In Bangladesh, the human rights situation of Indigenous Peoples continues to be a concern, even under the current Interim Government. Indigenous Peoples continue to face systemic discrimination, land dispossession, militarisation, and violence – particularly in the Chittagong Hill Tracts (CHT). Cases of forced evictions, arbitrary arrests, and intimidation of Indigenous activists and community leaders have intensified, while ongoing land grabs by private actors and state-backed interests remain unaddressed in both the CHT and the plains.
At the beginning of the year, a violent attack was carried out against Indigenous students and rights activists during their peaceful protest in Dhaka. In September, another brutal act of violence occurred against Indigenous Peoples in the Khagrachari Hill District, resulting in the killing of at least three Indigenous individuals and injuries to dozens more. In October, the forced eviction of five Kole Indigenous families from their lands in the Rajshahi District further contributed to the deteriorating human rights situation in the country.
AIPP calls on states to uphold their human rights obligations and ensure that Indigenous Peoples fully enjoy freedom, equality, and justice by:
- Recognising Indigenous Peoples and our collective rights in national laws;
- Guaranteeing FPIC in all development, conservation, and climate-related activities;
- Ending criminalisation and violence against Indigenous Peoples’ human rights defenders;
- Guaranteeing access to justice for Indigenous Peoples Human Rights Defenders and Indigenous Women Human Rights Defenders, ensuring the protection of Indigenous Peoples’ rights, and providing just, adequate, and culturally appropriate remedy and redress, and that perpetrators are held accountable.
- Restoring customary lands and addressing long-standing land conflicts;
- Ensuring effective and meaningful participation of Indigenous Peoples at all levels of governance;
- Implementing national and international standards related to Indigenous Peoples, including CEDAW General Recommendation No. 39, the UN Declaration on the Rights of Indigenous Peoples (UNDRIP), the Kunming Montreal Global Biodiversity Framework, the Paris Agreement on Climate Change and the UN Guiding Principles on Business and Human Rights (UNGPs)
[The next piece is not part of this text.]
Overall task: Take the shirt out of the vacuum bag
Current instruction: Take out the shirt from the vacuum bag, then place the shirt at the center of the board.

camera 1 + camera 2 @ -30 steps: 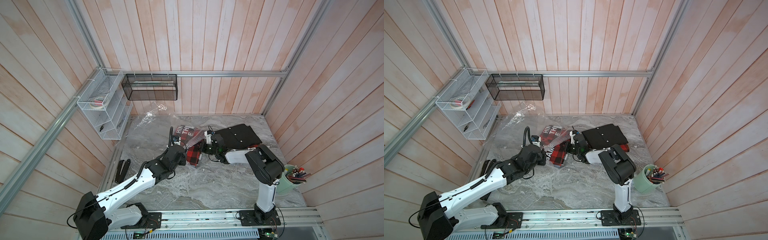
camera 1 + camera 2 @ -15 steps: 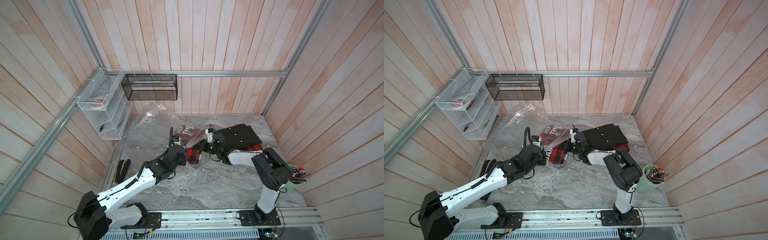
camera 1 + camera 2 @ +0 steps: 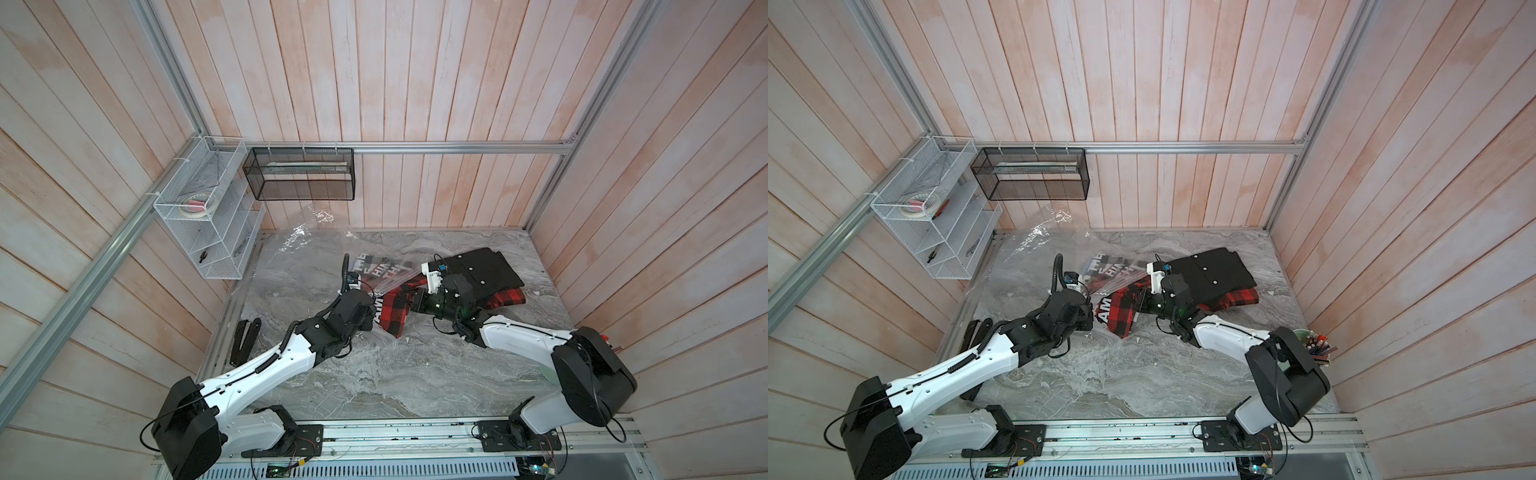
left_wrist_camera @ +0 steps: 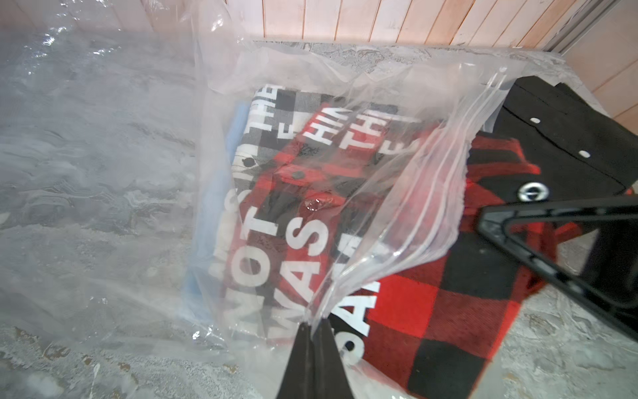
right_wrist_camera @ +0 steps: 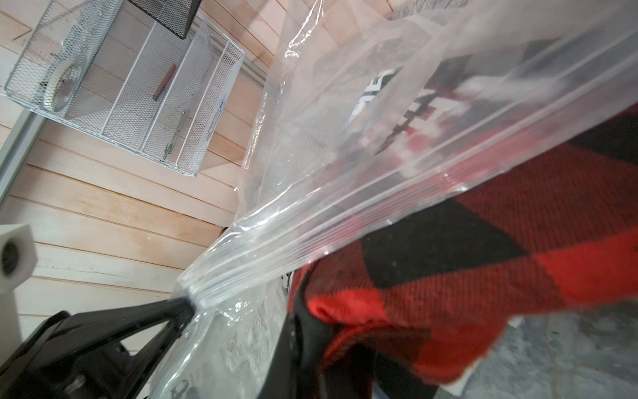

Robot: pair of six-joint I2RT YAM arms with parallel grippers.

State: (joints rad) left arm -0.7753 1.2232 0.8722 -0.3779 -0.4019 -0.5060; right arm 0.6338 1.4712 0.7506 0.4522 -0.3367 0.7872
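In a top view the right claw (image 3: 415, 300) pinches the shirt (image 3: 394, 319) at 3 o'clock from the left claw (image 3: 372, 296) pinching the bag (image 3: 299, 245)

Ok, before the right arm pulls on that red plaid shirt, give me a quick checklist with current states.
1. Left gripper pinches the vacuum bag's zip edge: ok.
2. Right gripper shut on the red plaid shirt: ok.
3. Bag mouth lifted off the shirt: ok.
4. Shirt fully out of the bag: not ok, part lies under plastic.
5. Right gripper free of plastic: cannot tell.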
On this Human Rights Day, AIPP honors the courage of Indigenous women, youth, persons with disabilities, and gender and sexually diverse individuals who continue to be part of the collective defense of the lands, territories, cultures, and rights.
AIPP also pay tribute to the Indigenous heroes who sacrificed their lives in the struggle for ancestral lands and self-determination, whose legacy guides and strengthens their movements today. The leadership, resilience, and enduring sacrifices represent the foundation of a just and equitable future.
AIPP reaffirms its commitment to advancing Indigenous rights across Asia and ensuring that freedom, equality, and justice are realized for all.